● **WORK TO BE COMPLETED**
Lines from the one containing "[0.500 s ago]" through the final line of the entries below: reproduce them exactly, all of them and only them.

● **Stored entries**
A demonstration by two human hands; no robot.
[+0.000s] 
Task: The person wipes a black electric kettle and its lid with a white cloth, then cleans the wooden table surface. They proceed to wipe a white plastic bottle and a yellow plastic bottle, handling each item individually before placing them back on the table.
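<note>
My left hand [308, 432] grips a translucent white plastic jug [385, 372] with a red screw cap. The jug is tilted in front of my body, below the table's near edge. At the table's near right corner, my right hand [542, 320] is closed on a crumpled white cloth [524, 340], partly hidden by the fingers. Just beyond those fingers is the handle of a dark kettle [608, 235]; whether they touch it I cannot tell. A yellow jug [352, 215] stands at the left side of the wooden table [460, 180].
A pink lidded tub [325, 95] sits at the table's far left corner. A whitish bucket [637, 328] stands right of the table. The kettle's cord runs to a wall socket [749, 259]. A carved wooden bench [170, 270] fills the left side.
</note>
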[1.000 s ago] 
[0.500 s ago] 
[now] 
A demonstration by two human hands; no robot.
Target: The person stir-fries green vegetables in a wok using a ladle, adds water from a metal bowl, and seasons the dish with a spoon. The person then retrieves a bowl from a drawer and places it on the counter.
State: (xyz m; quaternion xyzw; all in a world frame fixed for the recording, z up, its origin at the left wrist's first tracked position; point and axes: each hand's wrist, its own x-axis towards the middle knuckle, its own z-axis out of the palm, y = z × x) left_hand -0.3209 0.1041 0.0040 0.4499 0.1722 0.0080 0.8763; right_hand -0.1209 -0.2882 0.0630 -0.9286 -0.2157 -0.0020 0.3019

● **FINISHED EXERCISE**
[0.500 s ago] 
[now] 
A demonstration by two human hands; no robot.
Target: The person stir-fries green vegetables in a wok using a ladle, adds water from a metal bowl, and seasons the dish with a spoon. The person then retrieves a bowl from a drawer and places it on the counter.
State: (xyz m; quaternion xyzw; all in a world frame fixed for the recording, z up, its origin at the left wrist's first tracked position; point and axes: each hand's wrist, its own x-axis towards the middle knuckle, its own z-axis out of the palm, y = z × x) left_hand -0.3209 0.1041 0.0040 0.4499 0.1722 0.0080 0.8763; right_hand -0.1209 -0.2882 0.0630 -0.9286 -0.2157 -0.0020 0.3019

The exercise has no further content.